NVIDIA wasn’t at all interested in supplying any information on the physical measurements of GF104 at the launch of GeForce GTX 460. The reason is probably the less flattering size that from a pure manufacturing perspective puts NVIDIA in a tight spot.
When NVIDIA developed the second version of Fermi it decided to cut the GF100 GPU in half, and refurnish some of the interior. The result was a relatively powerful GPU with low power consumption and no more heat problems.
To users and consumers this is really everything you need to know, but for NVIDIA it’s a bit more complicated. The first pictures of the physical GeForce GTX 460 core has been published online, pictures taken after removing the heatspreader from the graphics circuit, the hard way.
The pictures reveal a rectangular graphics circuit that even if it is smaller than big brother GF100 is still bigger than the AMD Cypress GPU, the GPU used by head foe Radeon HD 5830, but also the much faster and more expensive Radeon HD 5870.
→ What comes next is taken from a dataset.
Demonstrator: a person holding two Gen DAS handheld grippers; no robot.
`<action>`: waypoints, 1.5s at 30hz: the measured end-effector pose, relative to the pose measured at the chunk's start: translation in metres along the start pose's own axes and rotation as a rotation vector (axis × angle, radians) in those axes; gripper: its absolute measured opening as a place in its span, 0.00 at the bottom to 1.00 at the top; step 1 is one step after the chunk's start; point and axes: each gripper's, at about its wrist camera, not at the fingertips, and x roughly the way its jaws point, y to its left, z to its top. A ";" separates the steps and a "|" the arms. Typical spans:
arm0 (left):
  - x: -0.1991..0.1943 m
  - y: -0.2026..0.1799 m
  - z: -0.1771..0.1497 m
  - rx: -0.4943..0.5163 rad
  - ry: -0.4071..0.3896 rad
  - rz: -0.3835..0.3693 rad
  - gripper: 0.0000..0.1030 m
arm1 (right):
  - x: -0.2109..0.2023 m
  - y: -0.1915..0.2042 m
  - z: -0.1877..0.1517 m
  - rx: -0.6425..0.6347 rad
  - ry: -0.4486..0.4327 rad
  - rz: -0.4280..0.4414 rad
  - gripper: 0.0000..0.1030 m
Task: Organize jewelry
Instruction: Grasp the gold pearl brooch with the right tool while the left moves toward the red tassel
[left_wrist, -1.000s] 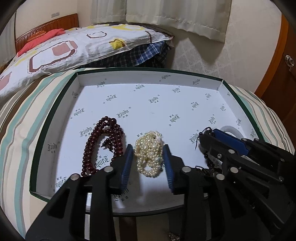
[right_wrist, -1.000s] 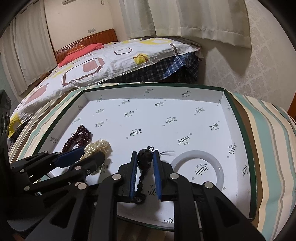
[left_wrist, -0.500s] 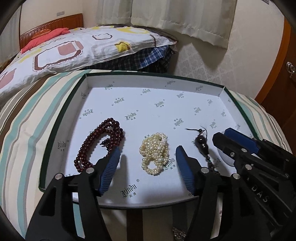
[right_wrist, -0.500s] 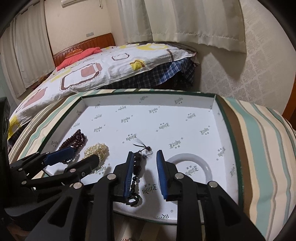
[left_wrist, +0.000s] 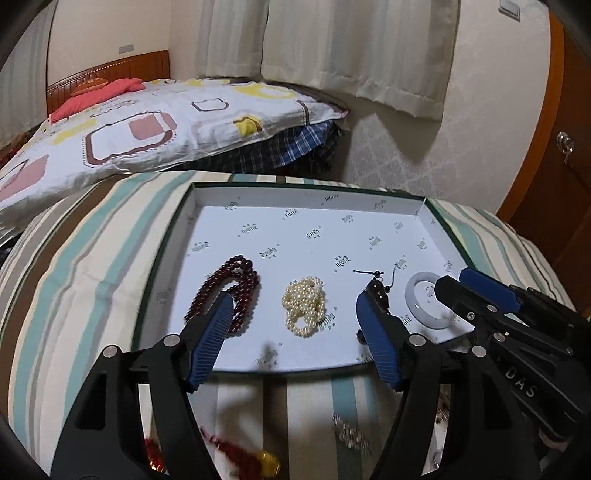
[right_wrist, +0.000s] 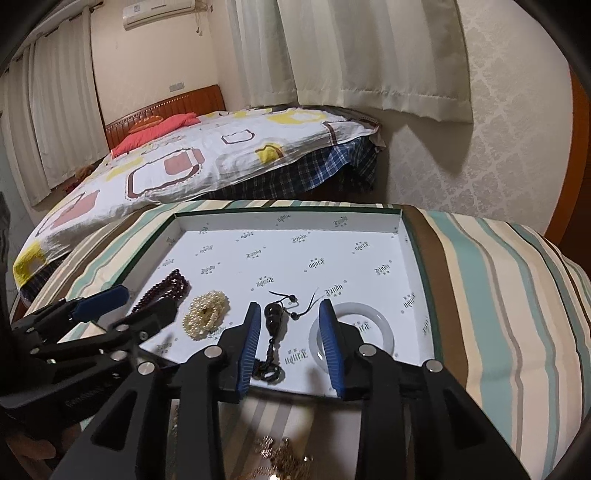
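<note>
Both tools have just been spreading their jaws: the left tool (left_wrist: 295, 338) is sitting released around the pearl strand (left_wrist: 305, 311), the right tool (right_wrist: 291, 341) around the dark pendant (right_wrist: 274, 316) — both lying in the white tray (left_wrist: 295, 206). Light, loose, slippery pieces — best pinched at the bunched middle.

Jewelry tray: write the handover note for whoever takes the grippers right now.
Left gripper: open, jaws just widened, pearl strand lies free below.
Right gripper: open, jaws just widened, dark pendant released.
In the tray, one row: red bead strand, pearls, pendant, white bangle.
Done: four pieces placed.
Left: gold and red pieces on the striped cloth in front of the tray.
</note>
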 end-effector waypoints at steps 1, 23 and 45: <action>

Early information has claimed a surface area of 366mm^2 with GF104, which is confirmed by these pictures. You can compare this to the 334mm^2 of Cypress and simply it means that NVIDIA can’t make as many GPUs per silicon wafer as AMD can, and that the GF104 GPU is still more expensive than AMD’s most expensive Cypress chip. This is no matter the quality of the manufacturing ot day, where AMD probably has the advantage with its more mature technology.
Keep in mind though that GF104 is sold at around $240 with GeForce GTX 460 1GB, while AMD is selling Radeon HD 5870 for around $360, even though the chip is considerably cheaper to manufacture.
The positive note for NVIDIA is that GeForce GTX 460 is a great graphics card with a well balanced GPu. The negative is that the cost margins are nowhere near those of the closest competitor.